The factory filled the view out the small window, but between it and the approaching shuttle were some twenty Zentraedi warships and the tugs that had towed them from lunar orbit to their Lagrange anchorages, attended to by reclamation crews of full-size Zentraedi. Chiang identified the dreadnoughts the shuttle passed en route to the factory docking bay: landing ship, cruiser, destroyer, command ship, reconnaissance pod, recovery pod … There was nothing extraordinary about the talent; indeed, enemy warship identification had been a hobby of many of those who’d lived in inboard Macross City. The difference was that Chiang was able to supply the Zentraedi names: Quiltra Queleual, Thiev Salan, Thuveral Salan, Queadol-Magdomilla …
The background prepared in Albuquerque made no mention of Chiang’s two years inboard the SDF-1, or of his facility with Zentraedi—though those facts were undoubtedly on file in some electronically dazzled Macross City databank.
Under the name Lynn-Kyle.
Kyle had come a long way since Macross, in any case. An advocate of peaceful solutions in those days, he was now a dissident. His contempt for the RDF had stood the test of time, but had been overridden by his abhorrence for Anatole Leonard’s Army of the Southern Cross. Leonard’s Army … like a film director insisting that his or her name be appended to the title of the work.
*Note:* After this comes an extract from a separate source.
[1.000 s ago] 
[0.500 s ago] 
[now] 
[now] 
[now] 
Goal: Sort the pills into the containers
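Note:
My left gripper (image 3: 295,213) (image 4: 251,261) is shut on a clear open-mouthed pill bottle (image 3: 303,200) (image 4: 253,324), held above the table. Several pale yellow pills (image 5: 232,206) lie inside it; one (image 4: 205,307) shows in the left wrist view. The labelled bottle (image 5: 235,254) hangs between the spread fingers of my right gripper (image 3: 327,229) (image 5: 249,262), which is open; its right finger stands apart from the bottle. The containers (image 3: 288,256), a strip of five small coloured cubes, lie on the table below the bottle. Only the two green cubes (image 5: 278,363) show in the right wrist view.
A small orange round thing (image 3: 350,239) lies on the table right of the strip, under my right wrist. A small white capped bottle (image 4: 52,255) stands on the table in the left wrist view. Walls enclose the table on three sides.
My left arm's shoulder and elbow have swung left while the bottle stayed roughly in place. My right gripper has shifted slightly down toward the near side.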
His dislike for Leonard had begun the previous year in Cuiabá and blossomed into full hatred after the massacre in Brasília. Kyle had arrived in Cuiabá with a group of disabused Zentraedi he had first met in Detroit. Back when he had had one foot in political activism and one in show business, managing the career of his cousin and onetime lover,
Lynn-Minmei. The two interests had merged in the “People Helping People Tour,” which Kyle had organized in the hope that music would bring Humans and aliens together. But Minmei was exhausted from the demands placed on her during the early reconstruction years, when her celebrity had reached absurd heights and people had clamored for personal appearances. The reasons were simple: Hollywood and New York had been destroyed, and few of those celebrities who’d survived the Rain—in Montana or Wyoming—had ever been big names to begin with. Kyle had been feeling the strain as well, though he hadn’t recognized it at the time. Drinking too much, losing control, disregarding all that he’d learned from years of physical and spiritual training in the martial arts. For over a year, Minmei put up with his verbal abuse, until she became so emotionally drained that she couldn’t sing.
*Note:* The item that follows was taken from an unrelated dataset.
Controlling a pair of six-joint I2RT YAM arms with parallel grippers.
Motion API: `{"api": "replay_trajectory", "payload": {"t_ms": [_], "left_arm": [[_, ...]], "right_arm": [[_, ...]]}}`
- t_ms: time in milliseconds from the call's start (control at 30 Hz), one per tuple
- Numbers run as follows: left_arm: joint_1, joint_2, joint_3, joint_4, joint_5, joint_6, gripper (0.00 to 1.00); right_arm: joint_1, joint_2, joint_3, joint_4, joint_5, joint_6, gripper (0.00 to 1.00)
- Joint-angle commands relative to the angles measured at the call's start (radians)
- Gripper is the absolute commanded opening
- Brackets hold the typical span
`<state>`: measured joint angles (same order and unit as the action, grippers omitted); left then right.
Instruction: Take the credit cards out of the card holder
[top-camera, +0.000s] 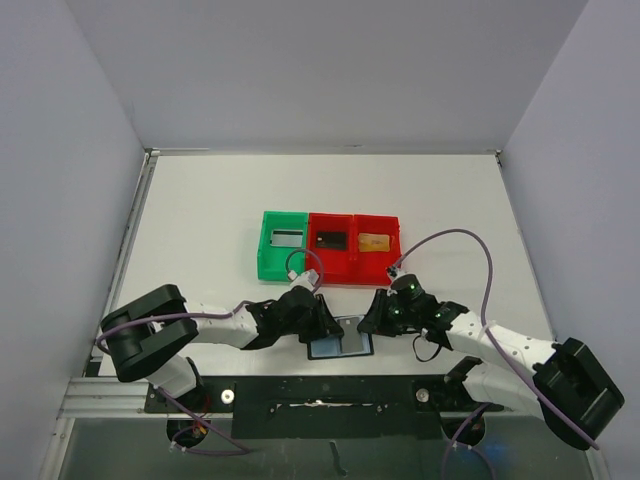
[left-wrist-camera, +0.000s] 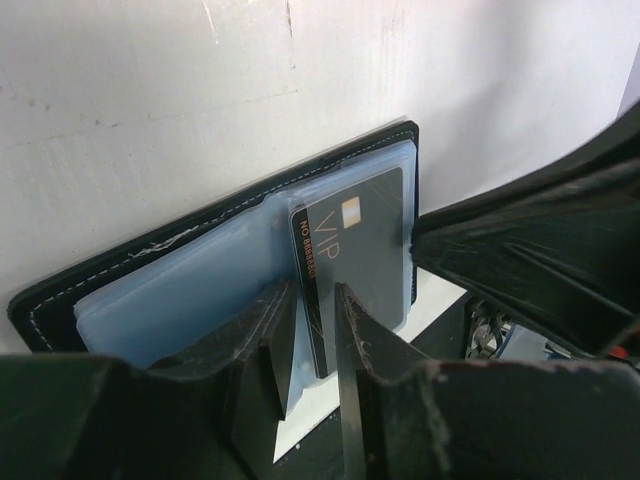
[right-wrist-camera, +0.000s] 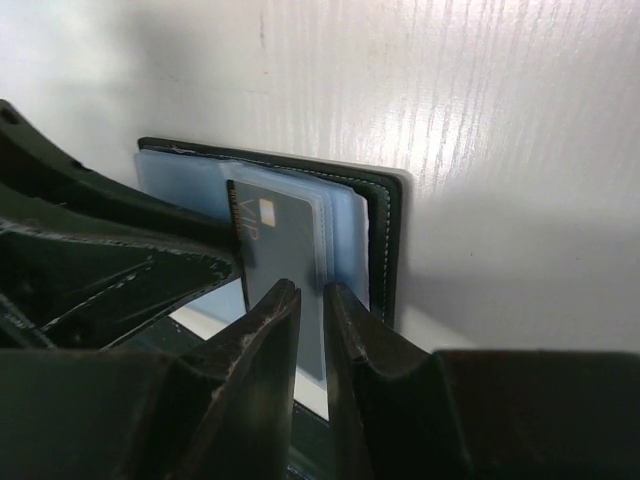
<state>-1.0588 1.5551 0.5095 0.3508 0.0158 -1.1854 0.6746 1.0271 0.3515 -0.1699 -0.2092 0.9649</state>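
The card holder (top-camera: 340, 347) lies open at the table's near edge, its black stitched rim (left-wrist-camera: 60, 300) framing blue-grey pockets. A dark grey VIP card (left-wrist-camera: 360, 230) sticks halfway out of one pocket. My left gripper (left-wrist-camera: 313, 292) stands narrowly open, with that card's near corner in the gap. From the other side my right gripper (right-wrist-camera: 312, 288) is also slightly open, its tips over the same card (right-wrist-camera: 285, 240) and pocket sleeve. In the top view the left gripper (top-camera: 325, 325) and right gripper (top-camera: 372, 322) flank the holder. Three more cards lie in the bins: greyish (top-camera: 287, 238), black (top-camera: 330, 240), tan-gold (top-camera: 374, 242).
A green bin (top-camera: 266, 262) and two red bins (top-camera: 330, 272) (top-camera: 392, 250) stand in a row just beyond the holder. A black base rail (top-camera: 320, 395) runs right behind the holder's near edge. White walls close the table on three sides.
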Motion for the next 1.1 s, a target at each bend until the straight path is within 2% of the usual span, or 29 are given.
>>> {"api": "replay_trajectory", "payload": {"t_ms": [0,133,333,433,533,700,800,833,967,1067], "left_arm": [[-0.003,-0.041,0.012,-0.026,-0.018,0.023,0.24],[-0.003,-0.060,-0.011,-0.019,-0.029,0.011,0.24],[-0.001,-0.054,-0.019,0.023,-0.022,0.009,0.11],[-0.003,-0.038,0.010,0.001,-0.019,0.044,0.11],[-0.010,-0.023,0.087,-0.146,-0.067,0.089,0.14],[-0.010,-0.019,0.098,-0.137,-0.057,0.113,0.14],[-0.010,-0.013,0.100,-0.153,-0.060,0.113,0.01],[-0.010,-0.017,0.100,-0.165,-0.066,0.111,0.00],[-0.010,-0.042,0.080,-0.168,-0.081,0.108,0.00],[-0.010,-0.061,0.066,-0.153,-0.080,0.104,0.00]], "right_arm": [[-0.002,0.073,-0.022,0.111,-0.046,0.004,0.17],[-0.001,0.087,-0.041,0.106,-0.030,0.015,0.12],[-0.003,0.081,-0.043,0.106,-0.051,0.000,0.11],[-0.002,0.100,-0.035,0.112,-0.071,-0.010,0.11],[-0.001,0.112,-0.031,0.120,-0.080,-0.010,0.11],[-0.002,0.105,-0.019,0.120,-0.089,-0.009,0.12],[-0.004,0.095,0.019,0.052,-0.069,-0.038,0.13],[-0.004,0.089,0.036,0.019,-0.055,-0.050,0.13],[-0.004,0.053,0.105,-0.099,0.014,-0.081,0.16],[-0.005,0.024,0.119,-0.107,0.005,-0.087,0.20]]}}
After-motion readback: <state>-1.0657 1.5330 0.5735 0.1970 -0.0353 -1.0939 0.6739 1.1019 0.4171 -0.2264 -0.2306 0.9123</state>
The night he had walked out of her life was etched in his memory. He could place himself on that littered, moonlit beach in Monument, hear the mournful foghorns of the ferries, recall the words of his melodramatic harangue. He had convinced himself that he was speaking his mind when all he’d actually been doing was concocting a theatrical exit for himself, one he wanted Minmei to remember all her life. It was paramount that she experience some of the pain he was feeling.
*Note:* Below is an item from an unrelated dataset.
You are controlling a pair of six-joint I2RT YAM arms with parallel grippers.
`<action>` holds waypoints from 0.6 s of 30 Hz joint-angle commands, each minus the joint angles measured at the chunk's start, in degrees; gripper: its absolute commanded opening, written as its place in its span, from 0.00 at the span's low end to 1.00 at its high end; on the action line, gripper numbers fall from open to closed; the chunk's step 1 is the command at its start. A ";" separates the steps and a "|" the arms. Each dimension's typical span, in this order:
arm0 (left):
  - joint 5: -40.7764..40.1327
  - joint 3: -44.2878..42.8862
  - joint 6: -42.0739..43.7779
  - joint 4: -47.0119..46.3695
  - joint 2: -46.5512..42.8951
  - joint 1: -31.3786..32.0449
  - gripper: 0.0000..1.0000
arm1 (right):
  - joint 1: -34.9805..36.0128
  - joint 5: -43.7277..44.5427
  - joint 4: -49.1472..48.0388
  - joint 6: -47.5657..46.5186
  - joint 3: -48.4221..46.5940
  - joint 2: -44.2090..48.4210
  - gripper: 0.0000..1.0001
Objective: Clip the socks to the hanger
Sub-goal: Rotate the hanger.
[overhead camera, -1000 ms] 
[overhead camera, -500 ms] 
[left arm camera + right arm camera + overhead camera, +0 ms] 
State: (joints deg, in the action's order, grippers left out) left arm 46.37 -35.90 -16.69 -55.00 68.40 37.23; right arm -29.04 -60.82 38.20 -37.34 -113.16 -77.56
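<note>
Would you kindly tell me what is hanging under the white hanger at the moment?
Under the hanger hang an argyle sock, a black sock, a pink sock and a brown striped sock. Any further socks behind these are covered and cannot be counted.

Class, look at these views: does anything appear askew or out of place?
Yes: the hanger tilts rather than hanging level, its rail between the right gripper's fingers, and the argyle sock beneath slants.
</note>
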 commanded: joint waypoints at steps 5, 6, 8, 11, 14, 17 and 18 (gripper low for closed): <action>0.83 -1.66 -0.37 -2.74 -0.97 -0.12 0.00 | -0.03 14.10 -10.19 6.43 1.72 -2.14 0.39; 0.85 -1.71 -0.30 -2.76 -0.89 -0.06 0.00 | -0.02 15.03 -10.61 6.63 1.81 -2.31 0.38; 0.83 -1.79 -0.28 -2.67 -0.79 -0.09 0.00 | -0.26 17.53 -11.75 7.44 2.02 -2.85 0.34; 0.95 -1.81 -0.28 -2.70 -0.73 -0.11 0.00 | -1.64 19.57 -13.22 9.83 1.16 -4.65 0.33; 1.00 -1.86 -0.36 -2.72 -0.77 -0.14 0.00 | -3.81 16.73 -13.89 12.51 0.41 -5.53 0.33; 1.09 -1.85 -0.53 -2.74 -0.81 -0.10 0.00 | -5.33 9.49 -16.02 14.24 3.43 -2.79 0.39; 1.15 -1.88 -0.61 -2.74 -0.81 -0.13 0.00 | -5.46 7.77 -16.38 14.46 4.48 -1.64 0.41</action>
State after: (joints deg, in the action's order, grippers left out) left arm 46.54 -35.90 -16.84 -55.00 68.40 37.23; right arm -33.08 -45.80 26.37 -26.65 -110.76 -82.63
He worshiped her that much.
Meanwhile, he hadn’t had a clue what to do next; but chance had delivered him to a saloon frequented by Zentraedi, and he had hooked up with them and hit the road south—thus missing by weeks the annihilation of Macross, the dimensional fortresses, and the dream of abandoning Earth for the stars. He remembered thinking, Now there can be no option but to live together as one race. He had no residual anger for Khyron or Azonia and the crushing he had almost sustained at their hands. They had done what they had needed to do.
He had renewed hope, and money enough to support himself and his fellow travelers on the long trip to the Southlands. They’d spent time in Mexico and Nicaragua, shipped for Venezuela, and journeyed by truck and river-boat to Cuiabá.